An obvious approach to unsupervised learning is density estimation by direct cross-entropy minimization. $\Phi^* = \mathrm{argmin}_\Phi \;E_{x \sim {\cal P}}\; -\log P_{\Phi}(x)$ $= \mathrm{argmin}_\Phi\;H({\cal P},P_\Phi)$

This is the perplexity objective of language models.  Language modeling remains extremely relevant to NLP applications.  The hidden states of LSTM language models yield “contextual word vectors” (see ELMO).  Contextual word vectors seem to be  replacing more conventional word vectors in a variety of NLP applications including leaders on the SQUAD question answering leader board.  Contextual word embeddings based on the hidden states of a transformer network language model seem to be an improvement on ELMO and lend further support to the transformer network architecture. (Deep learning is advancing at an incredible rate.)

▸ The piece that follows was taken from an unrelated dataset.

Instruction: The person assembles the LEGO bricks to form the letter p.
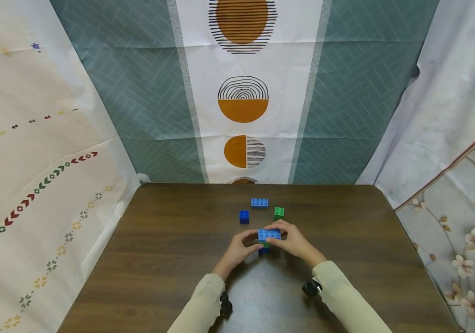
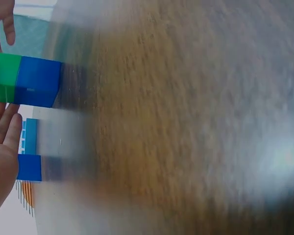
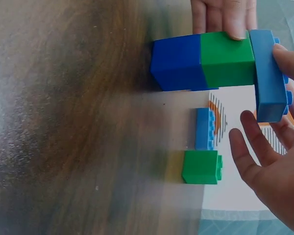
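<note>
In front of me is a stack of toy building bricks: a dark blue brick (image 3: 179,63) at the bottom, a green brick (image 3: 227,61) on it, and a long light blue brick (image 1: 264,234) across the top, overhanging to the right. My left hand (image 1: 239,248) holds the stack at the green brick between thumb and fingers. From the other side, my right hand (image 1: 293,240) pinches the light blue brick, its lower fingers extended free in the right wrist view. No gap shows between the green and light blue bricks.
Just beyond the hands lie a second light blue long brick (image 1: 259,202), a small dark blue brick (image 1: 243,217) and a small green brick (image 1: 279,212). The brown wooden table (image 1: 170,259) ends at a patterned curtain (image 1: 245,157) behind.
</note>
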`<state>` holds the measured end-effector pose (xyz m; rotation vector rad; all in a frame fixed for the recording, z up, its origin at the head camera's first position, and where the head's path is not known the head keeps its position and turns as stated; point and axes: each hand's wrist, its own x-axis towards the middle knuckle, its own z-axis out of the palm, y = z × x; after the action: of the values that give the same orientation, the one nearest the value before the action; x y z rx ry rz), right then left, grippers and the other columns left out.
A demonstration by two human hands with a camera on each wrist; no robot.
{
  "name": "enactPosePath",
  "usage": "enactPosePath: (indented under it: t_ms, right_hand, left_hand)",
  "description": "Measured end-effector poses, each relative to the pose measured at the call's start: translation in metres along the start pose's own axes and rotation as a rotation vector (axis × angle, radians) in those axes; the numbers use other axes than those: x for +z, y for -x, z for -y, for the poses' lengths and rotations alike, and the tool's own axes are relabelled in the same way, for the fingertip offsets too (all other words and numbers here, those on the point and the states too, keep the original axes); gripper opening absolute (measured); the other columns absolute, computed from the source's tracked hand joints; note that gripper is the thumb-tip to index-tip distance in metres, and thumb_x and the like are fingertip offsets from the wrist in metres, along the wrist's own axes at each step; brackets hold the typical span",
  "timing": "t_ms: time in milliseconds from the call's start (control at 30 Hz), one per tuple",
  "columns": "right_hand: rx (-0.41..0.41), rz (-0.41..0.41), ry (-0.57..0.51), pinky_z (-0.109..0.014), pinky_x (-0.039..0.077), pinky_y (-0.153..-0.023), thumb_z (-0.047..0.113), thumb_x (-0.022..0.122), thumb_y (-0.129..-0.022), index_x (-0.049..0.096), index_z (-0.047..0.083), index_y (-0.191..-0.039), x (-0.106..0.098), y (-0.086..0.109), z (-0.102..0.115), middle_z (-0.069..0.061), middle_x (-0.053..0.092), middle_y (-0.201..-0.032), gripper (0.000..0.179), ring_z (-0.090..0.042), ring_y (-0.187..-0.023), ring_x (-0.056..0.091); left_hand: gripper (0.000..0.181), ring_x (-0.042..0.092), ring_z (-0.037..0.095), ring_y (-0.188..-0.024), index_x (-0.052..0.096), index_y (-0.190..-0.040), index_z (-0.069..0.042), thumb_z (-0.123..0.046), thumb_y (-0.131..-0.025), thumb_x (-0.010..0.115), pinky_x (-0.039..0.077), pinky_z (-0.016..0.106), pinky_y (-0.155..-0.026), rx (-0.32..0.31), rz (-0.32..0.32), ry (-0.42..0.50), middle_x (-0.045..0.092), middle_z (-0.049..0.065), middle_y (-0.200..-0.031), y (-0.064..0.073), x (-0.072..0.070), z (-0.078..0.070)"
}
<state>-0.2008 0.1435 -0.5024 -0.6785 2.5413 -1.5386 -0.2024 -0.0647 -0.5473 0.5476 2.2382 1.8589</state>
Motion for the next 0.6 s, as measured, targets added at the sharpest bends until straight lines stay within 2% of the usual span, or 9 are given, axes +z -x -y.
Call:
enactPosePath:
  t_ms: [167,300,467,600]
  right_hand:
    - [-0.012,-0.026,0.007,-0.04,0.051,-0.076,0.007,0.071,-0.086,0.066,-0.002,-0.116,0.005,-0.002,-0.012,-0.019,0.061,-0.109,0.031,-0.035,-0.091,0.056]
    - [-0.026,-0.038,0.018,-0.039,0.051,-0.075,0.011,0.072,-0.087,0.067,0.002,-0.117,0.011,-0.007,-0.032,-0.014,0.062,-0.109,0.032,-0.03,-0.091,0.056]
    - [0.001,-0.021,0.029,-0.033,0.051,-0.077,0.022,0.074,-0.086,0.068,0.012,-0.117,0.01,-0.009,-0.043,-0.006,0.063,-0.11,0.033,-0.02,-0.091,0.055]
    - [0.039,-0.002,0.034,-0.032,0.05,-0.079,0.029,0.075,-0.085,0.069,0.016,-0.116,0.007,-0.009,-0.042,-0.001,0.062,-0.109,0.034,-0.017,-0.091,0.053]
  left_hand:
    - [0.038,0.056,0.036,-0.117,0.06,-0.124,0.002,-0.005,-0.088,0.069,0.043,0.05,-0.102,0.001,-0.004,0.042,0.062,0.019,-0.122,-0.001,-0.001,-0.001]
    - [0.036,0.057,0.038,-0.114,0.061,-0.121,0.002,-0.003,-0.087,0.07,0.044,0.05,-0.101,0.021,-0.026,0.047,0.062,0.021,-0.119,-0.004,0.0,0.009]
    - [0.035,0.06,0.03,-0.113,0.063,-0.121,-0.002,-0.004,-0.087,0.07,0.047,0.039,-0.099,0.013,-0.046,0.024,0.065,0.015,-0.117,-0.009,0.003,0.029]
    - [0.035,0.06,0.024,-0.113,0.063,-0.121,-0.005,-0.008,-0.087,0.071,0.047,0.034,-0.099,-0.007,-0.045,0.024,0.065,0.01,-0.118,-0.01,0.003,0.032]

The success of language modeling for pre-training would seem to support direct density estimation by cross-entropy minimization.  So what is the problem?

The problem is noise.  An image contains a large quantity of information that we do not care about.  We do not care about each blade of grass or each raindrop or the least significant bit of each color value.  Under the notion of signal and noise discussed below, sentences have higher signal-to-noise ratios than do images.  But sentences still have some noise. A sentence can be worded in different ways and we typically do not remember exact phrasing or word choice. From a data-compression viewpoint we want to store only the important information.  Density estimation by direct cross-entropy minimization models noise.  It seems intuitively clear that the modeling of the signal can get lost in the modeling of the noise, especially in low signal-to-noise settings like images and audio signals.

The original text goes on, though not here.